Светлана находилась в крайней нужде. Об этом говорила ветхая, хотя и тщательно выглаженная, одежда. На иждивении у студентки был трехлетний ребенок и больная мать. С мужем Светлана разошлась год назад. Единственным источником существования были студенческая стипендия, мизерная пенсия матери и деньги от частных уроков. Институт студентка хотела закончить во что бы то ни стало. Учиться оставалось два года. Иголкины знали об этом и старались помочь Светлане чем только могли.

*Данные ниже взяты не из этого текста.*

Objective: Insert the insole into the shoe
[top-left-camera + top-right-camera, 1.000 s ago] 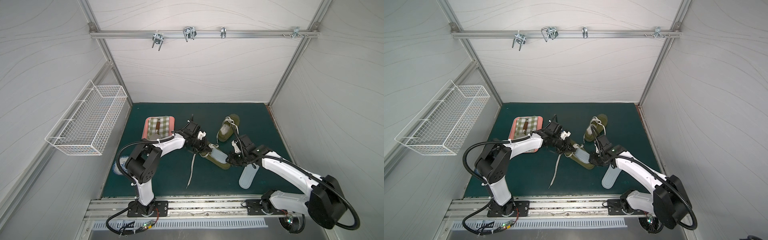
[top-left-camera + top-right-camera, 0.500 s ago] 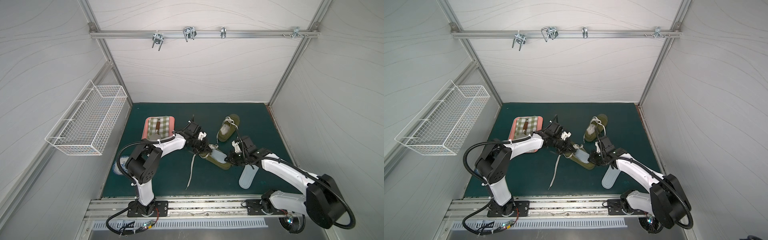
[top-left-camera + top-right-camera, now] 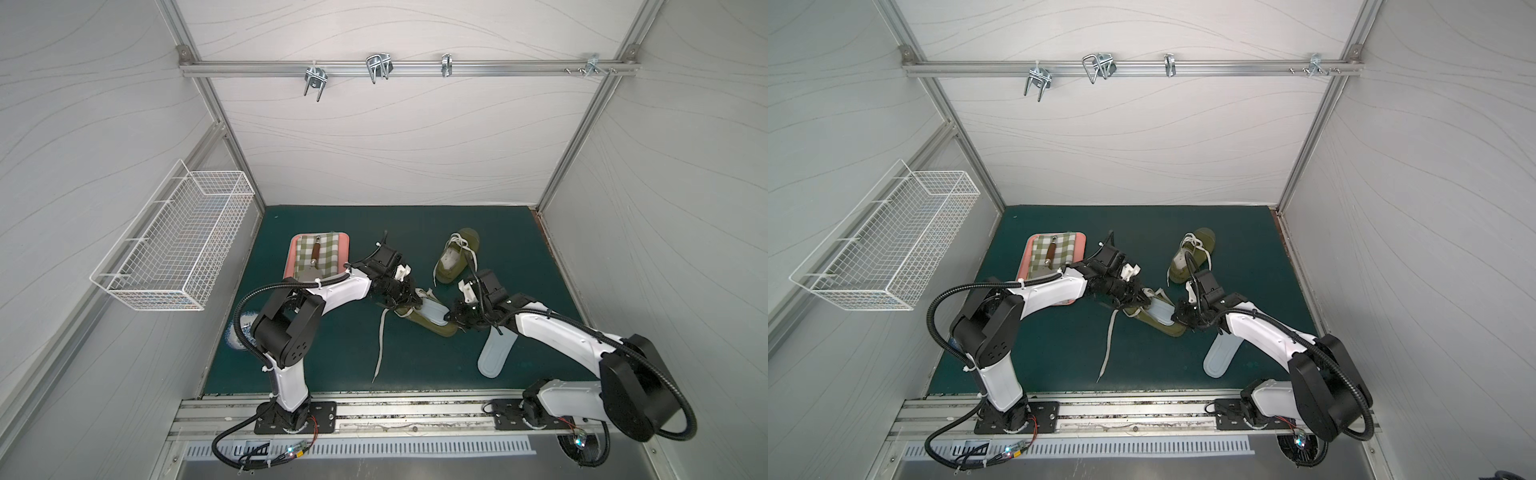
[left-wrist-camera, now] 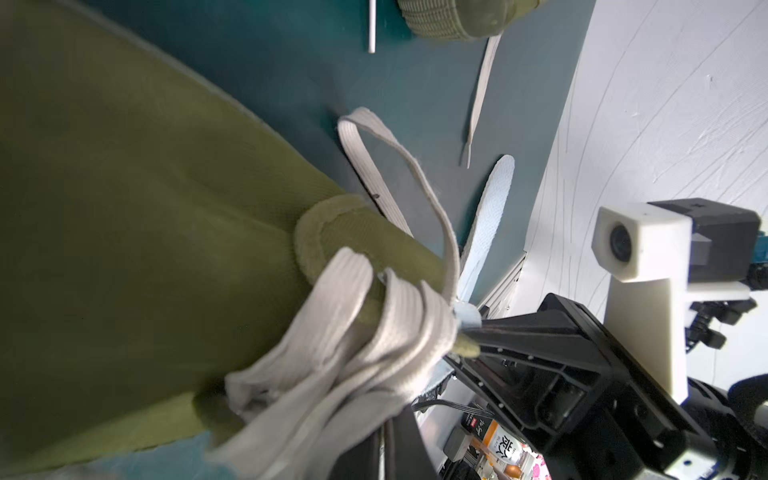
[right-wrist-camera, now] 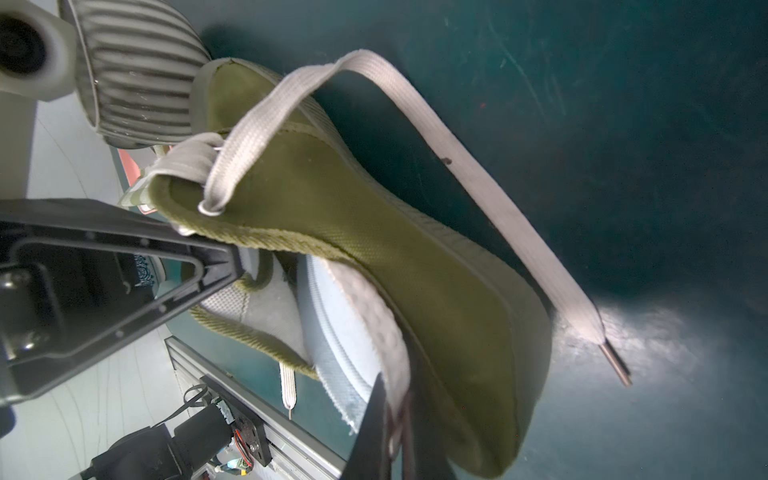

— Оля! — говорил отец Василия жене. — У тебя, по-моему, есть совсем новая и лишняя кофточка. Почему бы тебе не предложить ее Свете?
Самое трудное было вручить подарок, но Ольга Васильевна знала, как это сделать так, чтобы Светлана не обиделась и не отказалась. В голодное военное и послевоенное время мать Василия, чтобы хоть немного пополнить семейный бюджет, много занималась частной врачебной практикой. Одета она была примерно так же, как Светлана сегодня. Среди пациентов Ольги Васильевны были дети из интеллигентной еврейской семьи. Однажды, закончив визит, она вышла в прихожую и собиралась переобуться в свою стоптанную уличную обувь. Ее на месте не оказалось. Хозяйка квартиры, Эсфирь Соломоновна, строго сказала:
— Доктор, вы наденете эту обувь. — И показала на пару добротных и почти новых туфель. — Я прикинула, что они подойдут вам по размеру.
— Нет, зачем, у меня есть свои, — запротестовала Ольга Васильевна.
— Врачу нельзя ходить в такой обуви, — возразила Эсфирь Соломоновна с еще большей строгостью. — И не стойте, а надевайте туфли, которые вам предложили. От меня вы уйдете в них!
— Нет, я уйду в своей обуви! — возмутился доктор.